TASK REQUIREMENTS: Scan the records for "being". Report each line that includes it.

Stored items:
================

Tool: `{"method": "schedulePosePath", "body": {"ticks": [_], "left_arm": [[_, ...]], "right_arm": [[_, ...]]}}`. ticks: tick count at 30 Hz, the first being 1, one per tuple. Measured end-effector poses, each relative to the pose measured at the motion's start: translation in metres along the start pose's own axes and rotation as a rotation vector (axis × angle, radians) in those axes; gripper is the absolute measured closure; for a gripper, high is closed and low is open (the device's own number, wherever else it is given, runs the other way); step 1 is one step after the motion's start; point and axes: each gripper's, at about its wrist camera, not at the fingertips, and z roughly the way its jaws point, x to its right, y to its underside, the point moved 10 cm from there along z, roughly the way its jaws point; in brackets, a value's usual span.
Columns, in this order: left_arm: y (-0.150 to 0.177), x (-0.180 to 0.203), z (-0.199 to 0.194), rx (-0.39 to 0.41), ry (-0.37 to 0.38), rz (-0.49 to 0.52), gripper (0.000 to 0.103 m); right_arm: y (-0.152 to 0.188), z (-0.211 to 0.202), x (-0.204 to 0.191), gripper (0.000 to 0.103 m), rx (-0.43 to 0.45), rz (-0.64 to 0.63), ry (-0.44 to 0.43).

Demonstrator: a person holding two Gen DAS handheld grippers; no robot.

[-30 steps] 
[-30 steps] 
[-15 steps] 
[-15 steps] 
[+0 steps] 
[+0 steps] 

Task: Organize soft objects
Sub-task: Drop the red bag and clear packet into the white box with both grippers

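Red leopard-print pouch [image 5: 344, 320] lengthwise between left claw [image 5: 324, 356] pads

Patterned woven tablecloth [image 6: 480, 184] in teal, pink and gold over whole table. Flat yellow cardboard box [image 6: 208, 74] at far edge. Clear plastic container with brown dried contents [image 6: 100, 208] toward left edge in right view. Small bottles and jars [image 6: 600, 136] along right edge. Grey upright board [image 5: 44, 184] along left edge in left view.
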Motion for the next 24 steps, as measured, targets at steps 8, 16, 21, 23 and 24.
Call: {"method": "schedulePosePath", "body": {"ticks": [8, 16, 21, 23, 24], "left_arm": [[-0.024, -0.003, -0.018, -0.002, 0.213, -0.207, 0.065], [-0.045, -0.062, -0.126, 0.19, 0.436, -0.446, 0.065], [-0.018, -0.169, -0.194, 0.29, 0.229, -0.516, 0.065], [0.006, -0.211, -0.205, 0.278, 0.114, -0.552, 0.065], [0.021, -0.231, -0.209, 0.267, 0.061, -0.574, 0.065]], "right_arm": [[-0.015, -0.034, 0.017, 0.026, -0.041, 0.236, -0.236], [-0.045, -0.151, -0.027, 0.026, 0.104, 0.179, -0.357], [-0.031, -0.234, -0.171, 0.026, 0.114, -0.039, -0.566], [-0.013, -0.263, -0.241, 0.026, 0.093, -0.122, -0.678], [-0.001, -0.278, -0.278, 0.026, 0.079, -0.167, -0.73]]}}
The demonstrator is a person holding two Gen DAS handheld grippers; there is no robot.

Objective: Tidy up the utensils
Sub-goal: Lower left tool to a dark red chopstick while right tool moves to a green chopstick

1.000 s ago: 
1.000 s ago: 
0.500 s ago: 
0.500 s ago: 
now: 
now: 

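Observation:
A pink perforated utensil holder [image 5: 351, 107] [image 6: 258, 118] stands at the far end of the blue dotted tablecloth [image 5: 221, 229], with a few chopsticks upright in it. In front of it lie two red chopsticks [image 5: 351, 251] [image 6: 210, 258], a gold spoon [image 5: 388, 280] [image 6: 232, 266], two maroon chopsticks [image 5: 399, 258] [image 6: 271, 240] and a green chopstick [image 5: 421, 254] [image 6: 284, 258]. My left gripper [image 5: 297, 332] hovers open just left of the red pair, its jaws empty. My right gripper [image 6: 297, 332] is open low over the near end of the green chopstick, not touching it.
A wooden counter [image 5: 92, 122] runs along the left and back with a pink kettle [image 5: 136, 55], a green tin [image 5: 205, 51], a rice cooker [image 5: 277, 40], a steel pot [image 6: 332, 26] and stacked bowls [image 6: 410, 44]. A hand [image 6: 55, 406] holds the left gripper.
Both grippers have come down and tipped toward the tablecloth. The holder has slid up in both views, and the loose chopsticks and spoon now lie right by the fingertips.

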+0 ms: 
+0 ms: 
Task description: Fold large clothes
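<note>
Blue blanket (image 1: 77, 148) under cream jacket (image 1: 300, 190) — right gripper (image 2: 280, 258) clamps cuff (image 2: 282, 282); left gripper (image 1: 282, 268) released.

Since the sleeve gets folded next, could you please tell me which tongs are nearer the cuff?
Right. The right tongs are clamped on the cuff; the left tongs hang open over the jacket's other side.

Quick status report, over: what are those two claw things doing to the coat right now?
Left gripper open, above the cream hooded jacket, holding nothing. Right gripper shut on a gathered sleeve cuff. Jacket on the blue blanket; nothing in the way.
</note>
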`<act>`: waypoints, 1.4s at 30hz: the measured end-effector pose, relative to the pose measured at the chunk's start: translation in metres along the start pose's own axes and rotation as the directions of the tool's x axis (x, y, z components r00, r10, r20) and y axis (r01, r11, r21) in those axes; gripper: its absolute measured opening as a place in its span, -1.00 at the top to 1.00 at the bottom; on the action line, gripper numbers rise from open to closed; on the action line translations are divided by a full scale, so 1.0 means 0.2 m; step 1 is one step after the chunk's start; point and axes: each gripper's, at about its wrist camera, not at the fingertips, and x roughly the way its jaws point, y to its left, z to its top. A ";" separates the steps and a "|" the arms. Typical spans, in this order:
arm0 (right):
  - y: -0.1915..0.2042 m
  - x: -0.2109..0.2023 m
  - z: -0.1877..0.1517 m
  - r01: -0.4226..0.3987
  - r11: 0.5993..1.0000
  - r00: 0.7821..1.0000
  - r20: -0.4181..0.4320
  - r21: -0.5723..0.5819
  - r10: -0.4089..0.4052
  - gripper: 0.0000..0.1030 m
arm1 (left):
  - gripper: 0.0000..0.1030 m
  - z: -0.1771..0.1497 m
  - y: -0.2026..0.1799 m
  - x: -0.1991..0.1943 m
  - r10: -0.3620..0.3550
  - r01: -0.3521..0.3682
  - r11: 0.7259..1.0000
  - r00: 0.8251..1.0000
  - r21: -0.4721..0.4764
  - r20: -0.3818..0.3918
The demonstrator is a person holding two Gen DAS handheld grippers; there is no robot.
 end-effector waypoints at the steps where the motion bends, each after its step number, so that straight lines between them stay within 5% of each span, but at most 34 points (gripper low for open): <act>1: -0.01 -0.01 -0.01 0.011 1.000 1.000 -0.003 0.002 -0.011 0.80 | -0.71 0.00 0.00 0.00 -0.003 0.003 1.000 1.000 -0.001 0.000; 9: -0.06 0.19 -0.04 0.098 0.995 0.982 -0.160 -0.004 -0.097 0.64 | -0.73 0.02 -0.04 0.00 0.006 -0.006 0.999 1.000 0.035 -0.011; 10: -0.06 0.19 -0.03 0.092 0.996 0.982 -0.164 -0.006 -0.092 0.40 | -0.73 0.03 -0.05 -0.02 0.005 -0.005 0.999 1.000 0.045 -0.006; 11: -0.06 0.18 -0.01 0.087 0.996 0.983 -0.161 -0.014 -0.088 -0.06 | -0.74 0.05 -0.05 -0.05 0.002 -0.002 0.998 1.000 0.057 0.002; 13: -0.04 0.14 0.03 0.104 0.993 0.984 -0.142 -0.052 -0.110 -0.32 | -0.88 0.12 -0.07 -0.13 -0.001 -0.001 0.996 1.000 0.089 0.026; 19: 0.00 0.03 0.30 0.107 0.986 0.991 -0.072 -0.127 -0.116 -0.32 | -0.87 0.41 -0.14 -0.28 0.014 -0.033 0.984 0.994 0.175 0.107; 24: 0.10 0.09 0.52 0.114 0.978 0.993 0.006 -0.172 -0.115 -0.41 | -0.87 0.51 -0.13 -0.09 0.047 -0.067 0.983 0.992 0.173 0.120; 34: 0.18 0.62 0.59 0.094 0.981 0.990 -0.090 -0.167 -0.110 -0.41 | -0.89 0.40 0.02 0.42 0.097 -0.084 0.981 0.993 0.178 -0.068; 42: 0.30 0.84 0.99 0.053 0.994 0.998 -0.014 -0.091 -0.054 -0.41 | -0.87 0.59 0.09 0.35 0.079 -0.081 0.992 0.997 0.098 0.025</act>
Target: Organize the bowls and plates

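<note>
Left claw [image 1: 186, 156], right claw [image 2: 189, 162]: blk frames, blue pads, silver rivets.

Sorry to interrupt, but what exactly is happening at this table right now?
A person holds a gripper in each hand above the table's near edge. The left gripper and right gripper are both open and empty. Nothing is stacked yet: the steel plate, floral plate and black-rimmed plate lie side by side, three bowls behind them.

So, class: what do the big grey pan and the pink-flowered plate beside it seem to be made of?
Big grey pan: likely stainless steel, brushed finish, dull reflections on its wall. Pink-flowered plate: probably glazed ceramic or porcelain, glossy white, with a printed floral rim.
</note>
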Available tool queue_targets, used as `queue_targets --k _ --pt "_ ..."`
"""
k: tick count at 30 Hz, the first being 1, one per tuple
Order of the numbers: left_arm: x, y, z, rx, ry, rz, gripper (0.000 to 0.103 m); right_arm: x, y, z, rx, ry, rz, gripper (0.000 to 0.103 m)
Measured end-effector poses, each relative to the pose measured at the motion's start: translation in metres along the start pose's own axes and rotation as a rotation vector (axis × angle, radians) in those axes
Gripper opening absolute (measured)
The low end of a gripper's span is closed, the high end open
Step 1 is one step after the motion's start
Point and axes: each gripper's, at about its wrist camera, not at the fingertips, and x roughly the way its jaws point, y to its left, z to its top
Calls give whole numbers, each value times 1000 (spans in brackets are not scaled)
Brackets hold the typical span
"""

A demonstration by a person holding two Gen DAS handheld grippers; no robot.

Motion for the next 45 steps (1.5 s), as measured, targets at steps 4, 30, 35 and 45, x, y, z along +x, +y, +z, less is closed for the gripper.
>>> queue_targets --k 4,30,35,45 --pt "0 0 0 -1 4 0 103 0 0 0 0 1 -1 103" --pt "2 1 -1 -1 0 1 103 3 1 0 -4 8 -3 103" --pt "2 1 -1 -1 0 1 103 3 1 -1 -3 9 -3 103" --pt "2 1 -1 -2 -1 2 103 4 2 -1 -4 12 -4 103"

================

SOLUTION TO THIS TASK:
Tool: `{"method": "schedulePosePath", "body": {"ticks": [_], "left_arm": [[_, ...]], "right_arm": [[_, ...]]}}`. ticks: tick count at 30 Hz, the first being 1, one per tuple. Measured end-effector poses, each relative to the pose measured at the motion's start: translation in metres along the start pose's own axes and rotation as a rotation vector (axis × angle, radians) in those axes; gripper is the absolute measured closure; for a gripper, high is closed and low is open (the device's own number, wherever else it is given, runs the other way); step 1 is one step after the motion's start; point and axes: each gripper's, at about its wrist camera, not at the fingertips, and z roughly the way its jaws point, x to its right, y to its underside, the point moved 10 cm from there along z, roughly the way its jaws point; in brackets, a value's usual span.
k: tick count at 30 Hz, the first being 1, one per tuple

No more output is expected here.